TASK REQUIREMENTS: Everything in the listing below must be reproduced exactly, apart from its images.
+ + + + +
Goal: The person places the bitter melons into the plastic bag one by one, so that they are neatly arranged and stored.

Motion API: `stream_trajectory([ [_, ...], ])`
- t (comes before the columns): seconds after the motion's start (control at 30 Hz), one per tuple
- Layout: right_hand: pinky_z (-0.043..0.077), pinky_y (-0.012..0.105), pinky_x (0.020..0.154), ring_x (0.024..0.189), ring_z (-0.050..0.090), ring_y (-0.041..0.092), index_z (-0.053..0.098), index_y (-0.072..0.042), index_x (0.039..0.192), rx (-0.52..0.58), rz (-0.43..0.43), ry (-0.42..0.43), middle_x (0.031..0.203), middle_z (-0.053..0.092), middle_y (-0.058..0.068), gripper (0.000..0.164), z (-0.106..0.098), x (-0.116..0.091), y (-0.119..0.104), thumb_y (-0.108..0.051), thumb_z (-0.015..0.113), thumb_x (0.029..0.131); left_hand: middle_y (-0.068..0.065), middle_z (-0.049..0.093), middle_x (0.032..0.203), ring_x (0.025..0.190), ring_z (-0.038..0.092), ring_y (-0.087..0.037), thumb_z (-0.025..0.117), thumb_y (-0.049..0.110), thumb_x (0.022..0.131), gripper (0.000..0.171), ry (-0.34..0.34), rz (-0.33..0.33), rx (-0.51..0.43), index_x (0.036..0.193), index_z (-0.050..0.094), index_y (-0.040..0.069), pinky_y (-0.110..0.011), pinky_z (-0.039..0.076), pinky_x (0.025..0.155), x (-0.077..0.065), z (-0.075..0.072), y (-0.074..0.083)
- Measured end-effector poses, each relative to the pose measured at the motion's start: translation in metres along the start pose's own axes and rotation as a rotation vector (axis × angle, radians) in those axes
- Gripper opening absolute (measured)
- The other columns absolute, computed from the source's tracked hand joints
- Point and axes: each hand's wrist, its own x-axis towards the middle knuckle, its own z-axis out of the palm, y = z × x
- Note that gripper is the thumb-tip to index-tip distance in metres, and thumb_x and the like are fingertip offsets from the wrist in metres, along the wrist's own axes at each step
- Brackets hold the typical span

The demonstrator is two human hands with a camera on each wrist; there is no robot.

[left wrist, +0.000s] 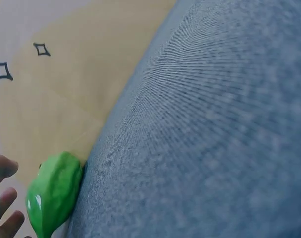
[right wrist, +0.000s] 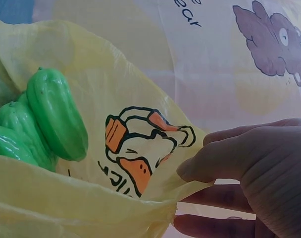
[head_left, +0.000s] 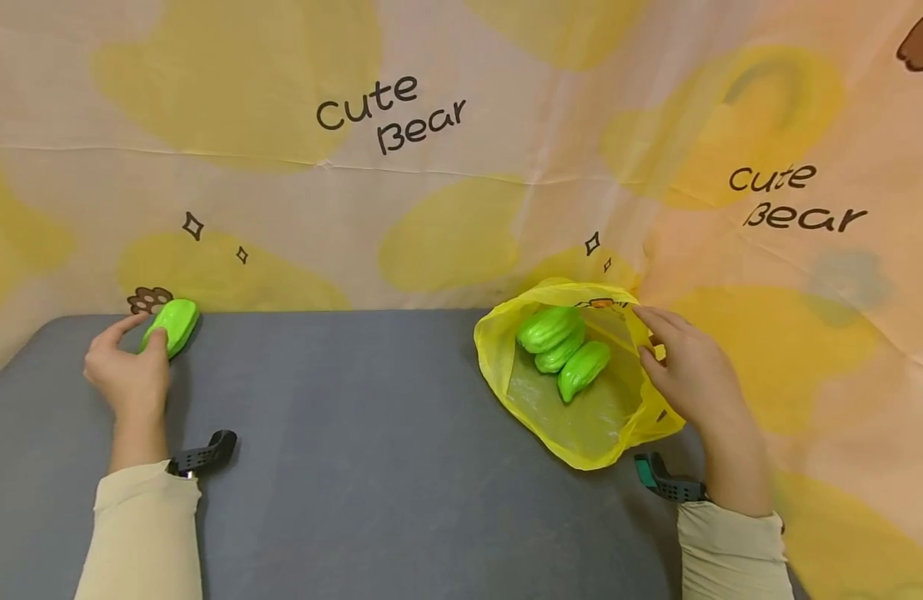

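Note:
A glossy bright green ribbed vegetable (head_left: 178,323), tapering to one end, lies at the table's back left, by the cloth wall. My left hand (head_left: 127,367) is around its near end in the head view, thumb overlapping it. In the left wrist view, the fingertips (left wrist: 8,199) are spread, with a gap to the green vegetable (left wrist: 54,193). My right hand (head_left: 697,379) pinches the right rim of a yellow plastic bag (head_left: 493,367). The bag's mouth is wide, showing several similar green vegetables (head_left: 584,368) inside. A cartoon duck print (right wrist: 140,148) shows on its inner side near my right fingers.
The grey table (head_left: 356,450) stretches between the two hands. A cloth wall (head_left: 431,217) with yellow patches and lettering rises along its back and right side, close behind the bag. Dark wrist mounts (head_left: 206,452) stick out from both sleeves.

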Motion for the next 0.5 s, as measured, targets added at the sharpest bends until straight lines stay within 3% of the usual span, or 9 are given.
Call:
stream_trajectory([
  [0.1, 0.056, 0.052, 0.067, 0.09, 0.071, 0.039, 0.054, -0.003, 0.144, 0.01, 0.007, -0.007, 0.138, 0.061, 0.024, 0.057, 0.001, 0.0, 0.0, 0.0, 0.068, 0.089, 0.012, 0.057, 0.141, 0.135, 0.046, -0.009, 0.065, 0.031, 0.093, 0.039, -0.017, -0.052, -0.011, 0.132, 0.068, 0.034, -0.033, 0.026, 0.122, 0.003, -0.002, -0.003],
  [0.27, 0.056, 0.053, 0.068, 0.091, 0.071, 0.039, 0.054, -0.003, 0.144, 0.012, 0.003, -0.015, 0.138, 0.06, 0.024, 0.057, 0.002, 0.0, 0.001, 0.0, 0.068, 0.089, 0.02, 0.058, 0.122, 0.107, 0.043, 0.011, 0.067, 0.032, 0.092, 0.04, -0.025, -0.087, -0.023, 0.132, 0.068, 0.033, -0.028, 0.032, 0.115, 0.003, -0.001, -0.007],
  [0.4, 0.055, 0.053, 0.069, 0.091, 0.07, 0.039, 0.055, -0.004, 0.144, 0.012, 0.001, -0.015, 0.138, 0.061, 0.024, 0.058, 0.004, 0.001, 0.001, 0.0, 0.069, 0.089, 0.02, 0.059, 0.121, 0.101, 0.044, 0.013, 0.067, 0.031, 0.093, 0.043, -0.032, -0.101, 0.016, 0.136, 0.066, 0.03, -0.023, 0.036, 0.111, 0.004, -0.002, -0.011],
  [0.5, 0.056, 0.054, 0.07, 0.091, 0.07, 0.038, 0.054, -0.004, 0.144, 0.014, 0.004, -0.019, 0.138, 0.061, 0.024, 0.058, 0.004, 0.001, 0.0, 0.0, 0.069, 0.089, 0.023, 0.06, 0.118, 0.102, 0.051, 0.011, 0.068, 0.027, 0.093, 0.042, -0.035, -0.126, -0.023, 0.136, 0.066, 0.027, -0.016, 0.039, 0.104, 0.005, -0.003, -0.013],
])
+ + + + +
YOUR RESPONSE:
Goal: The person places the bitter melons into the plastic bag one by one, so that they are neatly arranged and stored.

Motion API: `stream_trajectory([ [_, ...], ])`
- t (comes before the columns): seconds after the motion's start (control at 30 Hz), one per tuple
- Layout: right_hand: pinky_z (-0.043..0.077), pinky_y (-0.012..0.105), pinky_x (0.020..0.154), ring_x (0.024..0.189), ring_z (-0.050..0.090), ring_y (-0.041..0.092), index_z (-0.053..0.098), index_y (-0.072..0.042), index_x (0.039..0.192), rx (-0.52..0.58), rz (-0.43..0.43), ry (-0.42..0.43), middle_x (0.031..0.203), middle_z (-0.053..0.092), middle_y (-0.058..0.068), gripper (0.000..0.164), z (-0.106..0.098), x (-0.116..0.091), y (-0.119..0.104), thumb_y (-0.108..0.051), thumb_z (-0.015..0.113), thumb_x (0.029..0.131); left_hand: middle_y (-0.068..0.065), middle_z (-0.049..0.093), middle_x (0.032..0.203), ring_x (0.025..0.190), ring_z (-0.038..0.092), ring_y (-0.087..0.037), thumb_z (-0.025..0.117), thumb_y (-0.049..0.110), thumb_x (0.022..0.131), gripper (0.000..0.171), ry (-0.34..0.34), rz (-0.33..0.33), rx (-0.51..0.43), index_x (0.036..0.193), index_z (-0.050..0.094), index_y (-0.040..0.069), pinky_y (-0.110..0.011), pinky_z (-0.039..0.076), pinky_x (0.025..0.155), x (-0.077..0.065), z (-0.075..0.072), y (-0.074..0.083)
- Measured end-effector poses, each relative to the pose measured at the motion's start: translation in metres along the start pose's own axes and rotation as a rotation vector (axis × angle, radians) in those axes
- Gripper opening absolute (measured)
- The other columns absolute, computed from the source's tracked hand joints
- Point and axes: each hand's wrist, its own x-axis towards the middle knuckle, its own z-axis out of the palm, y = z × x
- Note that gripper is the thumb-tip to index-tip distance in metres, and thumb_x and the like are fingertip offsets from the wrist in metres, along the wrist's own axes at each step
- Brackets hold the typical span

The demonstrator is two human hands with a camera on each wrist; there is no robot.

[left wrist, +0.000s] 
[right wrist, +0.000s] 
[head_left, +0.000s] 

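Note:
A glossy bright green ribbed vegetable (head_left: 178,323), tapering to one end, lies at the table's back left, by the cloth wall. My left hand (head_left: 127,367) is around its near end in the head view, thumb overlapping it. In the left wrist view, the fingertips (left wrist: 8,199) are spread, with a gap to the green vegetable (left wrist: 54,193). My right hand (head_left: 697,379) pinches the right rim of a yellow plastic bag (head_left: 493,367). The bag's mouth is wide, showing several similar green vegetables (head_left: 584,368) inside. A cartoon duck print (right wrist: 140,148) shows on its inner side near my right fingers.
The grey table (head_left: 356,450) stretches between the two hands. A cloth wall (head_left: 431,217) with yellow patches and lettering rises along its back and right side, close behind the bag. Dark wrist mounts (head_left: 206,452) stick out from both sleeves.
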
Motion for the next 0.5 s, as measured, targets added at the sharpest bends until straight lines stay within 3% of the usual span, or 9 are given.
Call:
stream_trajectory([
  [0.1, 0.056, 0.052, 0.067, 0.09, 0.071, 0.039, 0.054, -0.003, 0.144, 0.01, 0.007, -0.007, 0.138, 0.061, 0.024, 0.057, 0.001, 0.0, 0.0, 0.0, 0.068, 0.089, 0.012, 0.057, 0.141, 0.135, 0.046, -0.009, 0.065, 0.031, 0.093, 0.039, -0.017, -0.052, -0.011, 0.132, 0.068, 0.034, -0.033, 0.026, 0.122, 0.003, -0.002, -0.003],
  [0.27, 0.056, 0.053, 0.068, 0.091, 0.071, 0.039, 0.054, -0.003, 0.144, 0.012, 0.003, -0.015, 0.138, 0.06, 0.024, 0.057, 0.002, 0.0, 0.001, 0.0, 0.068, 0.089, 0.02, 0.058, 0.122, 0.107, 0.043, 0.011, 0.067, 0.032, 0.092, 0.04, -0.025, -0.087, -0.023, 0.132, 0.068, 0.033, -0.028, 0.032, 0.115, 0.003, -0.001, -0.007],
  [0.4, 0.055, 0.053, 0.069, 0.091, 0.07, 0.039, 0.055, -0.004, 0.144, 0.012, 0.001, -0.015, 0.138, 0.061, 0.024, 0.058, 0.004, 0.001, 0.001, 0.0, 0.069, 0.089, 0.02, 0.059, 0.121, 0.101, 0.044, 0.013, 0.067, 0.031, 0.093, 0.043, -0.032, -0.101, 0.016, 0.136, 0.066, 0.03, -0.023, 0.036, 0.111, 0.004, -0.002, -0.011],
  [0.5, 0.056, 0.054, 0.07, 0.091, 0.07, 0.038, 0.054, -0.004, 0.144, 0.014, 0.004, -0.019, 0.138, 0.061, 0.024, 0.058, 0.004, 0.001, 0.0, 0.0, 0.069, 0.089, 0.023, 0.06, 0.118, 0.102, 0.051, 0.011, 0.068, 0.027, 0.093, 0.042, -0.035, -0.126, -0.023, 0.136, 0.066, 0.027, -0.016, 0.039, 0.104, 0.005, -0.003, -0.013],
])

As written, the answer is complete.